Top of DATA SEGMENT
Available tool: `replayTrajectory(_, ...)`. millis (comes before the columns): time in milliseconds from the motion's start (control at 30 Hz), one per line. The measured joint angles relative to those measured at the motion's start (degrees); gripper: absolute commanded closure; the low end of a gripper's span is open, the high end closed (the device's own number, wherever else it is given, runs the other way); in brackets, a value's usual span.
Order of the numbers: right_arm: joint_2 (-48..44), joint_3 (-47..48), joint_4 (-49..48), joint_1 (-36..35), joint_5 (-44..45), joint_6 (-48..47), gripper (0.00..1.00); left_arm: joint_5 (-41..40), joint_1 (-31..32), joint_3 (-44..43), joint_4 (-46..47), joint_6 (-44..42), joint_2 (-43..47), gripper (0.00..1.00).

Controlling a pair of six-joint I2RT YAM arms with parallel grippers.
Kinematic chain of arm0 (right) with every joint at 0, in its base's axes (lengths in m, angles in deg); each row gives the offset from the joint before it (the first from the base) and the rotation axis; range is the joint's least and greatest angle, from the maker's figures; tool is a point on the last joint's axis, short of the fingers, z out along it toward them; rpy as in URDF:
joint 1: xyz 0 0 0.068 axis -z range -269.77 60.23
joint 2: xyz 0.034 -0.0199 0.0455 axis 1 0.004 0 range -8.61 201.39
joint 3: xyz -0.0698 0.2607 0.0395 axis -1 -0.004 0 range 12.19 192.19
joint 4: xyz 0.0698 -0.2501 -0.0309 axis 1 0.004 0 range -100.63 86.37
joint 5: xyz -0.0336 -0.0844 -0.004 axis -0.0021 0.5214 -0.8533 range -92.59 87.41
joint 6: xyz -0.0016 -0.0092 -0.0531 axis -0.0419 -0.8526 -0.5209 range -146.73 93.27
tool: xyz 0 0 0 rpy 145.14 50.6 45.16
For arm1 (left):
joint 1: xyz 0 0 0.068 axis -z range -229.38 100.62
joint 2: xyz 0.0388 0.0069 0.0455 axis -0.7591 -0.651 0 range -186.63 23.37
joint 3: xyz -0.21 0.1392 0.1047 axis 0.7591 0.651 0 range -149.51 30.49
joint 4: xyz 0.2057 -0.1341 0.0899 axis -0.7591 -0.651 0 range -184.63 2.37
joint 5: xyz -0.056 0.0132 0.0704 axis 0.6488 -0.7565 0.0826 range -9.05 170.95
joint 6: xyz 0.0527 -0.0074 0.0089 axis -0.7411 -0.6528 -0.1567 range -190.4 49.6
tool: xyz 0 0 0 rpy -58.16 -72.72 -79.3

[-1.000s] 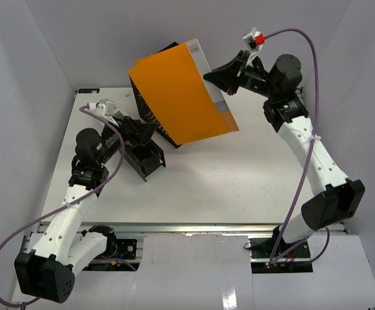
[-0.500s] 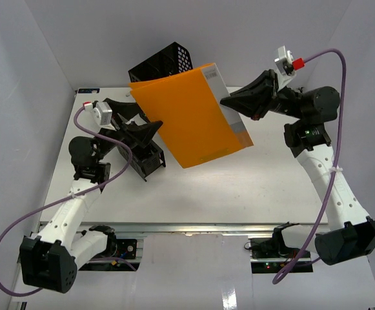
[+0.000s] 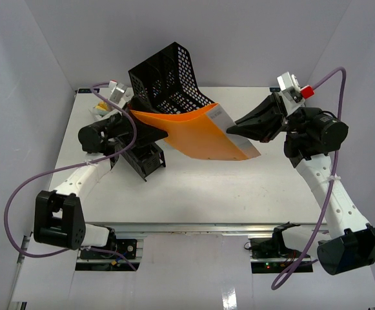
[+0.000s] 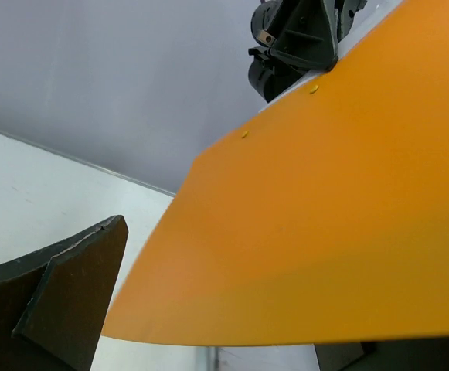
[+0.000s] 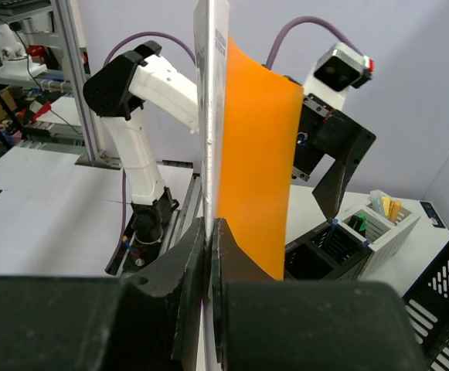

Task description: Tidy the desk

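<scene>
An orange folder (image 3: 197,132) with a pale spine hangs low over the white desk (image 3: 239,187), bowed and tilted. My right gripper (image 3: 233,129) is shut on its right, pale edge; in the right wrist view the jaws (image 5: 210,224) pinch that edge and the orange sheet (image 5: 255,154) stands upright beyond them. My left gripper (image 3: 156,132) is at the folder's left edge. In the left wrist view it (image 4: 224,309) is open, one dark finger (image 4: 62,301) left of the folder (image 4: 324,232), the other mostly hidden under it.
A black mesh file tray (image 3: 168,81) stands tilted behind the folder. A black compartment organizer (image 3: 145,158) sits under my left gripper, and a white organizer (image 3: 102,106) with small items is at the back left. Both also show in the right wrist view (image 5: 324,255).
My right gripper has brought the folder down from high and upright to low and flatter, uncovering the mesh tray. My left arm has swung up to the folder's left edge.
</scene>
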Motion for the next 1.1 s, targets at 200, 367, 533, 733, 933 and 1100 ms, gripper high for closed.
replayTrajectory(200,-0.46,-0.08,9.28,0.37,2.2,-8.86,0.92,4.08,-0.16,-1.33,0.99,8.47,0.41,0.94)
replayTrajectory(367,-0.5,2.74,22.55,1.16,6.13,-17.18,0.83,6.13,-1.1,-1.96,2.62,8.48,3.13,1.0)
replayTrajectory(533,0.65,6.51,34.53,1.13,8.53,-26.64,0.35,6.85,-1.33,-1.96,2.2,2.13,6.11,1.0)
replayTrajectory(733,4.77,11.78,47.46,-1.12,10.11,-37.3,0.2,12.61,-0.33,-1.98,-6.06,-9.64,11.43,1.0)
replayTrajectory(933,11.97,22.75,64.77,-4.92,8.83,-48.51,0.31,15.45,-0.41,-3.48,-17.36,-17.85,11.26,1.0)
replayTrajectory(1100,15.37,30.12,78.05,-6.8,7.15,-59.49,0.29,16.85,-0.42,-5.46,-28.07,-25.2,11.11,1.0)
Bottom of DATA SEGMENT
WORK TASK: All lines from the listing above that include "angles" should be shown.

TASK OUTPUT:
Available tool: `replayTrajectory(_, ...)`. millis (comes before the columns): time in milliseconds from the motion's start (control at 30 Hz), one per line. The measured joint angles relative to those measured at the motion's start (degrees); gripper: absolute commanded closure; the low end of a gripper's span is open, the high end closed (the device's own number, wherever else it is given, runs the other way); in brackets, a value's usual span.
Kinematic chain of arm0 (right) with every joint at 0, in its base's axes (lengths in m, angles in deg); each row gives the offset from the joint before it (the first from the base) and the rotation axis; range is the joint's least and greatest angle, from the maker's figures; tool is a point on the last joint's axis, short of the fingers, z out along it toward them; rpy as in URDF:

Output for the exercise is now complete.